Your answer must be an exact transcription of every record.

***

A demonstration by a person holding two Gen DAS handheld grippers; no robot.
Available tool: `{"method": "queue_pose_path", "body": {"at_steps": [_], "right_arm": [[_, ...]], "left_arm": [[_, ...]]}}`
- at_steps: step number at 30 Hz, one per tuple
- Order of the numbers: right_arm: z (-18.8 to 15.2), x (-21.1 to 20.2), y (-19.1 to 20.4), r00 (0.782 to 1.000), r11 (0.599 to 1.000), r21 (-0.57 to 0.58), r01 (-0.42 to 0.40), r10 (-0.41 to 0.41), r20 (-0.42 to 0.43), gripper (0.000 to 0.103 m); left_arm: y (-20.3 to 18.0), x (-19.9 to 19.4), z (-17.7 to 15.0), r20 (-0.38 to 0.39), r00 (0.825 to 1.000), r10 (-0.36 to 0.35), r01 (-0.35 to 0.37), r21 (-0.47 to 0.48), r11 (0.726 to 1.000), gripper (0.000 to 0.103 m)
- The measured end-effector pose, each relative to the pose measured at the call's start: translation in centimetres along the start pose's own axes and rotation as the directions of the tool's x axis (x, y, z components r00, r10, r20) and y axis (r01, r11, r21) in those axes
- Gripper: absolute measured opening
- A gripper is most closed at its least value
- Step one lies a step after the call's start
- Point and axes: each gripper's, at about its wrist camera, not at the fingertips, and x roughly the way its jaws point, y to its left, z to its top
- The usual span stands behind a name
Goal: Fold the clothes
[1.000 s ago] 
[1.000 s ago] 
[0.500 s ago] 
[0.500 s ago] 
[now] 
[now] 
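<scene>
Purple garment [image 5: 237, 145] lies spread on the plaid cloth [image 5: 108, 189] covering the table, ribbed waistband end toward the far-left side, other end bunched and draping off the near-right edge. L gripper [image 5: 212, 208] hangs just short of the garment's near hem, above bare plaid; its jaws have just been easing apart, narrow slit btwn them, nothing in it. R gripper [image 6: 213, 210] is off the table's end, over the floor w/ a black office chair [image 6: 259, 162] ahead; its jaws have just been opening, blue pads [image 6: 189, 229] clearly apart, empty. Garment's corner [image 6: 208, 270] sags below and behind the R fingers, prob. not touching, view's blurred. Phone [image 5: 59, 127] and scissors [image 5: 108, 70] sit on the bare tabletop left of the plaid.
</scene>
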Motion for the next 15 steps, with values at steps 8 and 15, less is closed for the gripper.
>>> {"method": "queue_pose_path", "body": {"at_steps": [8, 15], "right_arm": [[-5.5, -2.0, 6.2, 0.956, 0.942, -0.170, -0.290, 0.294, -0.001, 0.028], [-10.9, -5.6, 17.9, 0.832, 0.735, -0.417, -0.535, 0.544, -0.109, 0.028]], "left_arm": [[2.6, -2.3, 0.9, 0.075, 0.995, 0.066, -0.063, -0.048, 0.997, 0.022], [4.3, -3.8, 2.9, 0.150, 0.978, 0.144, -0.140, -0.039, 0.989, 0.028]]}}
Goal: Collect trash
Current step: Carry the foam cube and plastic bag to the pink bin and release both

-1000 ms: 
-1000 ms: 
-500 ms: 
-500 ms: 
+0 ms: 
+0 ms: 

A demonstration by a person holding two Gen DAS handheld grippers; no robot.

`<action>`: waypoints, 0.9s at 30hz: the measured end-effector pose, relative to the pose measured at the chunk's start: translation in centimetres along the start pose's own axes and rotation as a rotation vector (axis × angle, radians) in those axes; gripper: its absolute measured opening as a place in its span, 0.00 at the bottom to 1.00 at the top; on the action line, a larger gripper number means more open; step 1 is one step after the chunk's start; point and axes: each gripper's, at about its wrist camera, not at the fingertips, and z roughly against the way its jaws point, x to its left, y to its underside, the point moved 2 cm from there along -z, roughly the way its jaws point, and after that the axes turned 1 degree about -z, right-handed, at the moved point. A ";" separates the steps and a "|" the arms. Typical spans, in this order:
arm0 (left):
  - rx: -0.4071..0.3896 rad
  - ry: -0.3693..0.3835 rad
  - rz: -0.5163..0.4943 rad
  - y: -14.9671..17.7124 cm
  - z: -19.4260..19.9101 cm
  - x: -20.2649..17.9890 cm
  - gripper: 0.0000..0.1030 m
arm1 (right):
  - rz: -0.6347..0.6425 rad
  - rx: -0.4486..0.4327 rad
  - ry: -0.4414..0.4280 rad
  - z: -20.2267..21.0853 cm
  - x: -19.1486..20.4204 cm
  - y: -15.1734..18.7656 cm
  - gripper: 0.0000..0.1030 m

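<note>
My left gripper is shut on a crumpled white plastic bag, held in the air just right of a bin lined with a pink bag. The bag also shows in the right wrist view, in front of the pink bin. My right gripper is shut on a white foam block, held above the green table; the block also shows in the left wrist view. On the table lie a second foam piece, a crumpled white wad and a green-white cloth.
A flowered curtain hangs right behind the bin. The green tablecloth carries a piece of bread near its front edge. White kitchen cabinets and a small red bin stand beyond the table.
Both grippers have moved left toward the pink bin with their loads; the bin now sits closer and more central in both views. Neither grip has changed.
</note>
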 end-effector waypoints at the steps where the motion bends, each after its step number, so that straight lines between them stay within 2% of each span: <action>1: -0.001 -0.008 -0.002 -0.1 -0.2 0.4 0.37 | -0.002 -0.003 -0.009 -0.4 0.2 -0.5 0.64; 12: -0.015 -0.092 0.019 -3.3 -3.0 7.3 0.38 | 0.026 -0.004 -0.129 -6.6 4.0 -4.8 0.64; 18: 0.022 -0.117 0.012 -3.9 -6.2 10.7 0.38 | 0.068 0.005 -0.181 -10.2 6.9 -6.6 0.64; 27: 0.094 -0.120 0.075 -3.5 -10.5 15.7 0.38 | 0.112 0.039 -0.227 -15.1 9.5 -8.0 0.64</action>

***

Written response |
A demonstration by a person holding two Gen DAS handheld grippers; no robot.
Available tool: `{"method": "queue_pose_path", "body": {"at_steps": [_], "right_arm": [[_, ...]], "left_arm": [[_, ...]]}}`
- at_steps: step number at 30 Hz, one per tuple
- Order of the numbers: right_arm: z (-18.8 to 15.2), x (-21.1 to 20.2), y (-19.1 to 20.4), r00 (0.782 to 1.000), r11 (0.599 to 1.000), r21 (-0.57 to 0.58), r01 (-0.42 to 0.40), r10 (-0.41 to 0.41), r20 (-0.42 to 0.43), gripper (0.000 to 0.103 m); left_arm: y (-20.3 to 18.0), x (-19.9 to 19.4), z (-17.7 to 15.0), r20 (-0.38 to 0.39), r00 (0.825 to 1.000), r10 (-0.36 to 0.35), r01 (-0.35 to 0.37), r21 (-0.47 to 0.48), r11 (0.726 to 1.000), gripper (0.000 to 0.103 m)
- The measured end-effector pose, each relative to the pose measured at the call's start: translation in centimetres along the start pose's own axes and rotation as the directions of the tool's x axis (x, y, z components r00, r10, r20) and y axis (r01, r11, r21) in those axes
- Gripper: absolute measured opening
- A gripper is most closed at its least value
- Step one lies a step after the call's start
- Point and axes: each gripper's, at about its wrist camera, not at the fingertips, and x roughly the way its jaws point, y to its left, z to its top
- The usual span stands behind a name
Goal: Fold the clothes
[1.000 s ago] 
[1.000 s ago] 
[0.500 s ago] 
[0.500 s ago] 
[now] 
[now] 
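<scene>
Purple garment [image 5: 237, 145] lies spread on the plaid cloth [image 5: 108, 189] covering the table, ribbed waistband end toward the far-left side, other end bunched and draping off the near-right edge. L gripper [image 5: 212, 208] hangs just short of the garment's near hem, above bare plaid; its jaws have just been easing apart, narrow slit btwn them, nothing in it. R gripper [image 6: 213, 210] is off the table's end, over the floor w/ a black office chair [image 6: 259, 162] ahead; its jaws have just been opening, blue pads [image 6: 189, 229] clearly apart, empty. Garment's corner [image 6: 208, 270] sags below and behind the R fingers, prob. not touching, view's blurred. Phone [image 5: 59, 127] and scissors [image 5: 108, 70] sit on the bare tabletop left of the plaid.
</scene>
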Motion for the next 15 steps, with values at steps 8 and 15, less is closed for the gripper.
>>> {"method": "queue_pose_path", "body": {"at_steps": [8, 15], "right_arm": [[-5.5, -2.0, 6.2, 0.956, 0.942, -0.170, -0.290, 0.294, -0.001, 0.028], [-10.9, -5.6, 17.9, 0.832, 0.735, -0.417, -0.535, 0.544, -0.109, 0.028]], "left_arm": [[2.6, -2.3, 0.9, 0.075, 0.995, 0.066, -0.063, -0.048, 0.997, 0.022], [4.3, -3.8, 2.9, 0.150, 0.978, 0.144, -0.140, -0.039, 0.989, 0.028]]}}
Goal: Collect trash
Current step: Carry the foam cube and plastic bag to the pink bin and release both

-1000 ms: 
-1000 ms: 
-500 ms: 
-500 ms: 
+0 ms: 
+0 ms: 

A demonstration by a person holding two Gen DAS handheld grippers; no robot.

`<action>`: waypoints, 0.9s at 30hz: the measured end-effector pose, relative to the pose measured at the chunk's start: translation in centimetres along the start pose's own axes and rotation as a rotation vector (axis × angle, radians) in those axes; gripper: its absolute measured opening as a place in its span, 0.00 at the bottom to 1.00 at the top; on the action line, a larger gripper number means more open; step 1 is one step after the chunk's start; point and axes: each gripper's, at about its wrist camera, not at the fingertips, and z roughly against the way its jaws point, x to its left, y to its underside, the point moved 2 cm from there along -z, roughly the way its jaws point, and after that the axes turned 1 degree about -z, right-handed, at the moved point. A ";" separates the steps and a "|" the arms. Typical spans, in this order:
arm0 (left):
  - rx: -0.4071..0.3896 rad
  - ry: -0.3693..0.3835 rad
  - rz: -0.5163..0.4943 rad
  - y: -14.9671..17.7124 cm
  - z: -19.4260..19.9101 cm
  - x: -20.2649..17.9890 cm
  - gripper: 0.0000..0.1030 m
arm1 (right):
  - rz: -0.6347..0.6425 rad
  - rx: -0.4486..0.4327 rad
  - ry: -0.4414..0.4280 rad
  - z: -20.2267..21.0853 cm
  - x: -19.1486..20.4204 cm
  - y: -15.1734..18.7656 cm
  - gripper: 0.0000..0.1030 m

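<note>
My left gripper is shut on a crumpled white plastic bag, held in the air just right of a bin lined with a pink bag. The bag also shows in the right wrist view, in front of the pink bin. My right gripper is shut on a white foam block, held above the green table; the block also shows in the left wrist view. On the table lie a second foam piece, a crumpled white wad and a green-white cloth.
A flowered curtain hangs right behind the bin. The green tablecloth carries a piece of bread near its front edge. White kitchen cabinets and a small red bin stand beyond the table.
Both grippers have moved left toward the pink bin with their loads; the bin now sits closer and more central in both views. Neither grip has changed.
</note>
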 end-effector waypoints at the steps where the motion bends, each after its step number, so that straight lines between them stay within 2% of each span: <action>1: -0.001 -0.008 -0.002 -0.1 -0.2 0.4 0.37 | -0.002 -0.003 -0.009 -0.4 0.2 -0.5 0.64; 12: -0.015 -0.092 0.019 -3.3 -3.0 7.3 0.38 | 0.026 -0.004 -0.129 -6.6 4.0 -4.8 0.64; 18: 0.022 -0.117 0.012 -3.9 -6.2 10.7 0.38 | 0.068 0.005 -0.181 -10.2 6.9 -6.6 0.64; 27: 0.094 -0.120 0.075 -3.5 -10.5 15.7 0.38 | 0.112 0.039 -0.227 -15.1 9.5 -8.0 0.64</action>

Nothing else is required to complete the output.